▶ YOUR INSTRUCTIONS
Count every line in the records below that contains the string "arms". Report that number alone.

╭──

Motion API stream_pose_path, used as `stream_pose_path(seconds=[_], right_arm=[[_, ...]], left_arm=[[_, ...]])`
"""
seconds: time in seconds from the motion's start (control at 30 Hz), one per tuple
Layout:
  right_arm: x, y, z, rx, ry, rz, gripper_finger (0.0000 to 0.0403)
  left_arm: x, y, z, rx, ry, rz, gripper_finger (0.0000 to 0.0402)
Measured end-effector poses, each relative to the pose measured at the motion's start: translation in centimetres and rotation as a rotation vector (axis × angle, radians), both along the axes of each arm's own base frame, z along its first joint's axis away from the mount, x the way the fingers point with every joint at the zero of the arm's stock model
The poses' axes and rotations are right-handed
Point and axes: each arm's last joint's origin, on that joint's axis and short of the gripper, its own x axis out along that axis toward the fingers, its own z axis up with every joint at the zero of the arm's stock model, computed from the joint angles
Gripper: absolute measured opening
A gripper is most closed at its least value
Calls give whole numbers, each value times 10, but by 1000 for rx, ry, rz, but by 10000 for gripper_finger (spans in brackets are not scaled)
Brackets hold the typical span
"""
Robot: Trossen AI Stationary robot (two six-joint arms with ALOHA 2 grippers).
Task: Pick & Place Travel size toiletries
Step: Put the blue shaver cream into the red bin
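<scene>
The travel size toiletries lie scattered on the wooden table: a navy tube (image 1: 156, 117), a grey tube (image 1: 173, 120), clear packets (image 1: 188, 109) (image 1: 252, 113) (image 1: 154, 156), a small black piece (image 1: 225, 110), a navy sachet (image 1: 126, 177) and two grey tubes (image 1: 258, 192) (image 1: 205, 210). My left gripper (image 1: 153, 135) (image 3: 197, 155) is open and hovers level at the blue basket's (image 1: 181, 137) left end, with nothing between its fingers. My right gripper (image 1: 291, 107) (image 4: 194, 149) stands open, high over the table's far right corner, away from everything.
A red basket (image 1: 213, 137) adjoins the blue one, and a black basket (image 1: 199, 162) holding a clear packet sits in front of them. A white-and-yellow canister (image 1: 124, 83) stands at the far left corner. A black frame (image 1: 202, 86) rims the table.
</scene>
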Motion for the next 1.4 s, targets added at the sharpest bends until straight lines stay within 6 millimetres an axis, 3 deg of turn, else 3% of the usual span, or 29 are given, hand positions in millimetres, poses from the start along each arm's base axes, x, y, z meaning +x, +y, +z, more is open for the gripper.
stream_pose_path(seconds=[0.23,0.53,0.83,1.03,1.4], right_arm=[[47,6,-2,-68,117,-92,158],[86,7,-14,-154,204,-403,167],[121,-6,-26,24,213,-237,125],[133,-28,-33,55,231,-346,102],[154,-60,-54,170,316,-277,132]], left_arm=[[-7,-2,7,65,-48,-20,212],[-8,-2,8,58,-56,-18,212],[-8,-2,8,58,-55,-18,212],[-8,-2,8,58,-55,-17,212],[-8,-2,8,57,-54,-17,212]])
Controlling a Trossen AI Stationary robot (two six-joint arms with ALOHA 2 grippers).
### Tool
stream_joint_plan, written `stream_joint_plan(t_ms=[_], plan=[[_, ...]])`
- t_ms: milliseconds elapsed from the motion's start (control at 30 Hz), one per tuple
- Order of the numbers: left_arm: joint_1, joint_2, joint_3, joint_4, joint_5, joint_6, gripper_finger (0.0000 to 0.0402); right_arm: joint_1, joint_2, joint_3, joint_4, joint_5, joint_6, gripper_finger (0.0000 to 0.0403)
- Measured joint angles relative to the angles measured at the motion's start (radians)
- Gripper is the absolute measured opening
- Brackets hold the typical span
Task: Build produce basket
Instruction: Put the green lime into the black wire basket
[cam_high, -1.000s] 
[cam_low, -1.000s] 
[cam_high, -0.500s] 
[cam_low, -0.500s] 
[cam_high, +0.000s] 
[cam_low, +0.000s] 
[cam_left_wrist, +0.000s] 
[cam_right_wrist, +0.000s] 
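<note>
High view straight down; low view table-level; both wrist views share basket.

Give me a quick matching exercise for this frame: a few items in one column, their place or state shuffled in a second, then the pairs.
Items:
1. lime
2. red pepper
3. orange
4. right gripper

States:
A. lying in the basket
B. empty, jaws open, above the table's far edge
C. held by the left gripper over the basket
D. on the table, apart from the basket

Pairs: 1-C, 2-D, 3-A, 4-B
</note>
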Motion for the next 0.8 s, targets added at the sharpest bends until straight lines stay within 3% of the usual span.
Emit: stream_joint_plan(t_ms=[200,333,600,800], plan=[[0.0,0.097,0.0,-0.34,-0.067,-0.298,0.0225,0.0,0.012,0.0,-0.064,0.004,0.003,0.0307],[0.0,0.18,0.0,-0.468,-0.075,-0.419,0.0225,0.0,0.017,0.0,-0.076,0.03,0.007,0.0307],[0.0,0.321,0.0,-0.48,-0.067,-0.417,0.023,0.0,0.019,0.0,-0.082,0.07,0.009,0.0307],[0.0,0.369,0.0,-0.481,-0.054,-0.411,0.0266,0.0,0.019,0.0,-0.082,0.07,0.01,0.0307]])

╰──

▶ FINISHED TASK
2